··· Data for this exercise ···
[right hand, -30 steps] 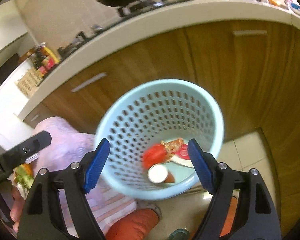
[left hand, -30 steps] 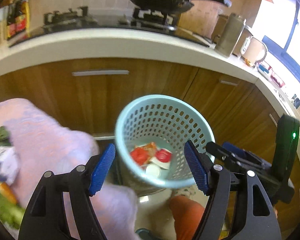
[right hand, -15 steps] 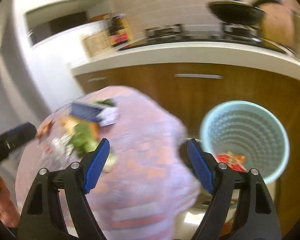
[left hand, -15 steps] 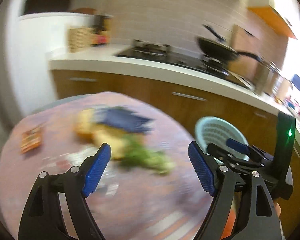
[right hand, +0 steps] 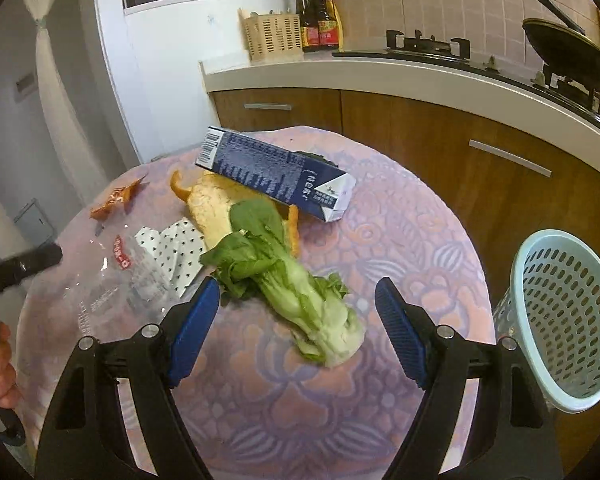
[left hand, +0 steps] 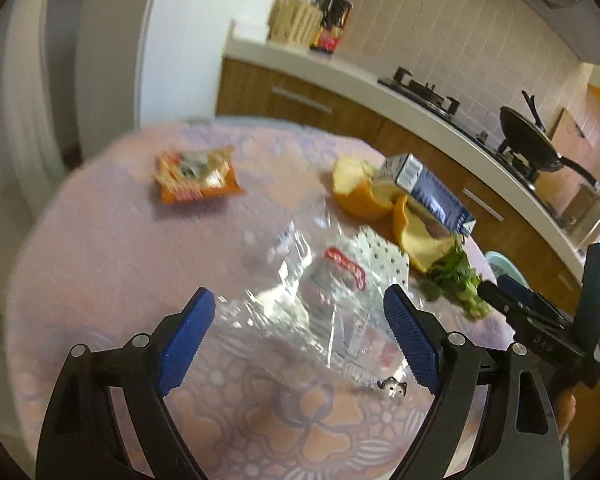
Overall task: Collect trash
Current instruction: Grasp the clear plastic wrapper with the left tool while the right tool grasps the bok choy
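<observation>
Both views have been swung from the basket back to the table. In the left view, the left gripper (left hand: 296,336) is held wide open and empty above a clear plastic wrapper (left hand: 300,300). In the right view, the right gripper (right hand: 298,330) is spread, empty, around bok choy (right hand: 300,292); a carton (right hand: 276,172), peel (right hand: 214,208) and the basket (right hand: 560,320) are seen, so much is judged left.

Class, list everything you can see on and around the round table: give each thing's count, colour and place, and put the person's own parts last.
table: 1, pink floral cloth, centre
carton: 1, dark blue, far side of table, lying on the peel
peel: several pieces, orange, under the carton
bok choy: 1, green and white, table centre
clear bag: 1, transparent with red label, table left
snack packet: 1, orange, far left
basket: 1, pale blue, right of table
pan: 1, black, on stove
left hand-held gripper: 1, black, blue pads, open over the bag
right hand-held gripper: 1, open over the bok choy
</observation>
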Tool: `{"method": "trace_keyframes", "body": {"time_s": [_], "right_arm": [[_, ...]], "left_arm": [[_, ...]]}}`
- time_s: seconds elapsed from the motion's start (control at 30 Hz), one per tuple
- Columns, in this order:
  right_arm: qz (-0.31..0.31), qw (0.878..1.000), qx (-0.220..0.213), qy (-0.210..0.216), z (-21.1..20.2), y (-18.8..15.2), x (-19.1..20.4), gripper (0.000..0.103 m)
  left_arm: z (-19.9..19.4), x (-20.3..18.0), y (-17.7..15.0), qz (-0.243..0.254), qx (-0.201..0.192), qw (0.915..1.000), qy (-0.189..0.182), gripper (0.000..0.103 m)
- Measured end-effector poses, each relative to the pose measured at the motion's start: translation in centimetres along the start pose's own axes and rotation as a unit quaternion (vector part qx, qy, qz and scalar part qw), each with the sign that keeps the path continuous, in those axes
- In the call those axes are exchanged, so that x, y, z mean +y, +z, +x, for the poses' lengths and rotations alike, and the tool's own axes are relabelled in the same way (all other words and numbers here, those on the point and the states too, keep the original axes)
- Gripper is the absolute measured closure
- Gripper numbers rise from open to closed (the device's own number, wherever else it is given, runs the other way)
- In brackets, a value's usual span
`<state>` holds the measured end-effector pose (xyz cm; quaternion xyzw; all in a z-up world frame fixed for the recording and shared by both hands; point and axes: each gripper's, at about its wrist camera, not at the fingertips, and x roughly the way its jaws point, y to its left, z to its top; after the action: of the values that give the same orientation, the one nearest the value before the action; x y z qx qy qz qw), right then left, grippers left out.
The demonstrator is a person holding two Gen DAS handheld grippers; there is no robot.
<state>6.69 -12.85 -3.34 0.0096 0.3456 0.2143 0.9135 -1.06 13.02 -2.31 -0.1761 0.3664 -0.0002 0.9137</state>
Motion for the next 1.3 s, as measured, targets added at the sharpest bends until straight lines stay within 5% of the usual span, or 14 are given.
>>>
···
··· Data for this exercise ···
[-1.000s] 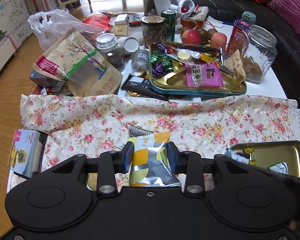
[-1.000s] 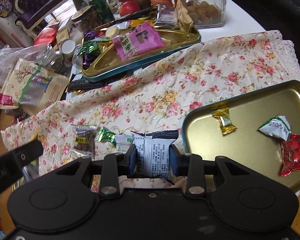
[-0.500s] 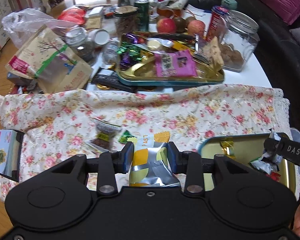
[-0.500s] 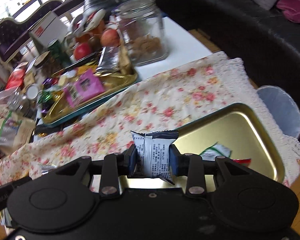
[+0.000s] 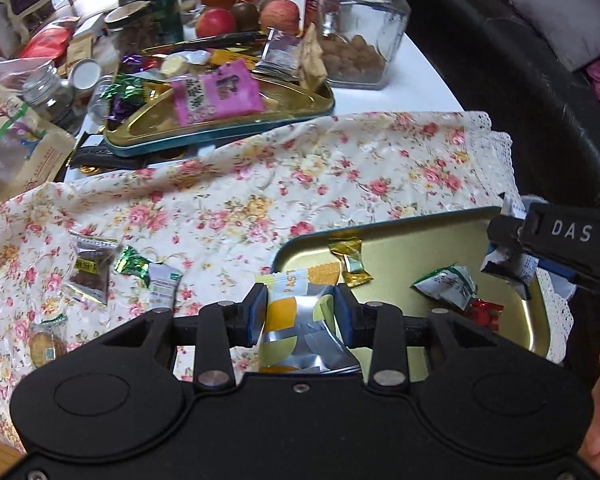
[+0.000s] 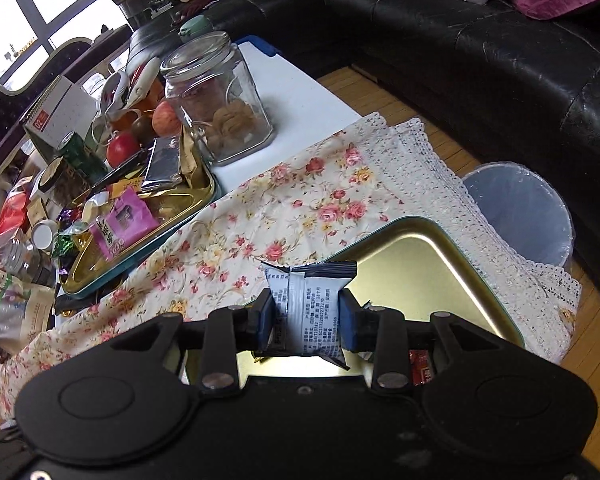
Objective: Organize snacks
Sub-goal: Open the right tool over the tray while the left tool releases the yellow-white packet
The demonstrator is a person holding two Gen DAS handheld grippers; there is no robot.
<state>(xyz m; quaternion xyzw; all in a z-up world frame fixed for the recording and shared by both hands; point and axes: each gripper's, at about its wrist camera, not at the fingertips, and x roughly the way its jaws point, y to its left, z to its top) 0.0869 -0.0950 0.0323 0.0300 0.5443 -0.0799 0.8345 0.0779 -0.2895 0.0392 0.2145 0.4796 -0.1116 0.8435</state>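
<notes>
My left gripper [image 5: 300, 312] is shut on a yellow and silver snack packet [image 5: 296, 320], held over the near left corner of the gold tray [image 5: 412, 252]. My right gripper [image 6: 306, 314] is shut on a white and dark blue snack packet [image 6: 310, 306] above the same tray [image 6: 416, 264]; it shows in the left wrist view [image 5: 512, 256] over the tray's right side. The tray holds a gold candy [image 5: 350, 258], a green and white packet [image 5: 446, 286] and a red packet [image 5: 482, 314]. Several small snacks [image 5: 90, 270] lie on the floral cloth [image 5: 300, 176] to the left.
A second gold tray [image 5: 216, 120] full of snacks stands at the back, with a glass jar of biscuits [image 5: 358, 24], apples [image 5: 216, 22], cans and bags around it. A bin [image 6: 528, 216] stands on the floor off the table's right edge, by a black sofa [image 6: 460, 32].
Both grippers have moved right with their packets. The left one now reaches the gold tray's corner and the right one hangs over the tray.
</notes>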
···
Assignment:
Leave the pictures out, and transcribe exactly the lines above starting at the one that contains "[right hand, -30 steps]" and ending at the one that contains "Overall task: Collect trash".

Result below:
[right hand, -30 steps] 
[left hand, -30 steps] 
[right hand, -15 steps] 
[left hand, -15 steps] 
[right hand, +0 steps] 
[left hand, +0 steps] 
Overall task: Collect trash

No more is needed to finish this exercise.